Malgré toutes ces belles paroles sur le sport féminin et l’espoir que les intervenants ont pu porter, quelques mots échappent à la bienséance moderne. Pour les désigner, on a pu les appeler « les nanas » ou encore, Patrick Veteau, président du Lille métropole RC Villeneuvois alors qu’il vantait le mérite de ces femmes qui ne pratiquent pas un sport de « mauviette », précise comme pour convaincre de la légitimité de son équipe féminine : « et en plus elles sont jolies ». Cela nous permet de revenir sur le terme central de l’événement organisé par le ministère : « le sport féminin ». Ce terme accentue le fait qu’il y a une spécificité du sport pour femmes. Le sport féminin a en effet une existence indépendante du sport en lui-même et a même droit à une page Wikipédia alors que la page « sport masculin » n’existe pas.
Interview d’Allison Pineau, demi-centre de l’équipe de France de handball
Allison Pineau, meilleure joueuse du monde en 2009 préparant actuellement l’Euro 2018 est l’une des dix-sept personnalités choisies pour parrainer une association sportive promouvant le sport féminin.
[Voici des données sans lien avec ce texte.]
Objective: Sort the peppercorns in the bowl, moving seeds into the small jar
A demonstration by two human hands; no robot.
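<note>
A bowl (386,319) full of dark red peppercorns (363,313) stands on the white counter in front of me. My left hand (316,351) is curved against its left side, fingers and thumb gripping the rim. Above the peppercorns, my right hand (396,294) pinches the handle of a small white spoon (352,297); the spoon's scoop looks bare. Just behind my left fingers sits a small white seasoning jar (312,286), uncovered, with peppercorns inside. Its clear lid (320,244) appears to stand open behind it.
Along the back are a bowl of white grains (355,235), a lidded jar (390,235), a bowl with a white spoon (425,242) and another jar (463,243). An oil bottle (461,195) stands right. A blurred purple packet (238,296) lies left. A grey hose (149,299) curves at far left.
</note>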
Elle est la seule à avoir relevé l’impertinence du terme « sport féminin » et déclare : « j’espère qu’un jour on ne parlera plus de sport féminin mais de sport tout court ». Sorb’on est allé à sa rencontre pour approfondir le sujet avec elle.
On vous désigne « égérie du sport féminin », qu’est-ce que cela vous procure ?
Allison Pineau : Je suis ravie de faire partie de ce projet, c’est bien qu’on parle des femmes en général parce que c’est vrai qu’on le fait à travers le sport mais ça concerne notre société. On le fait par le sport pour mobiliser les autres qui sont à côté de nous. Représenter ma discipline, le handball, c’est super, mais faire partie de la première promo de ce projet, c’est génial.
Que pensez vous du terme « sport féminin » ?
A. P. : Quand on parle de sport féminin, le fait de rajouter « féminin » derrière, on sous-entend que le sport est dédié aux hommes et pas aux femmes, donc c’est une discrimination positive de le dire.
Comment peut-on changer les choses selon vous ?
A. P. : Il y a des vecteurs qui font que les choses peuvent être amenées à changer en faisant des manifestations comme ça, et en ayant des marraines qui relaient et qui poussent des projets pour qu’on parle à des femmes dans le sport.